Repeat each line of the material below exactly.

Dataset content:

_____

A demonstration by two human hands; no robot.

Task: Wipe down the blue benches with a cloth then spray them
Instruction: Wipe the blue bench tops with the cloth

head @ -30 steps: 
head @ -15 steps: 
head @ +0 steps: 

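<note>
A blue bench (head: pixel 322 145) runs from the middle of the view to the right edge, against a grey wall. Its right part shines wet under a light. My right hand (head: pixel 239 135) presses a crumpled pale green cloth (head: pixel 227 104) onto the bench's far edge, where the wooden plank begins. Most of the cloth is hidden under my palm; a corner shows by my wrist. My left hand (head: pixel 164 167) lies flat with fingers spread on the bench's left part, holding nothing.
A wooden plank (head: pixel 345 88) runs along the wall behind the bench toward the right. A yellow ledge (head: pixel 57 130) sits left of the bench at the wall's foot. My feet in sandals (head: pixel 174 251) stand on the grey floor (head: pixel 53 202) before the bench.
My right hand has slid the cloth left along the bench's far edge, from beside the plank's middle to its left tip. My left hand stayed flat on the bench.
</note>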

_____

Response area:
A demonstration by two human hands; no robot.

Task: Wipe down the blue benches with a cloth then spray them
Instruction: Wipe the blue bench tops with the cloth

head @ -30 steps: 
head @ -15 steps: 
head @ +0 steps: 

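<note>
A blue bench (head: pixel 322 145) runs from the middle of the view to the right edge, against a grey wall. Its right part shines wet under a light. My right hand (head: pixel 239 135) presses a crumpled pale green cloth (head: pixel 227 104) onto the bench's far edge, where the wooden plank begins. Most of the cloth is hidden under my palm; a corner shows by my wrist. My left hand (head: pixel 164 167) lies flat with fingers spread on the bench's left part, holding nothing.
A wooden plank (head: pixel 345 88) runs along the wall behind the bench toward the right. A yellow ledge (head: pixel 57 130) sits left of the bench at the wall's foot. My feet in sandals (head: pixel 174 251) stand on the grey floor (head: pixel 53 202) before the bench.
My right hand has slid the cloth left along the bench's far edge, from beside the plank's middle to its left tip. My left hand stayed flat on the bench.
</note>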

Now the output is complete.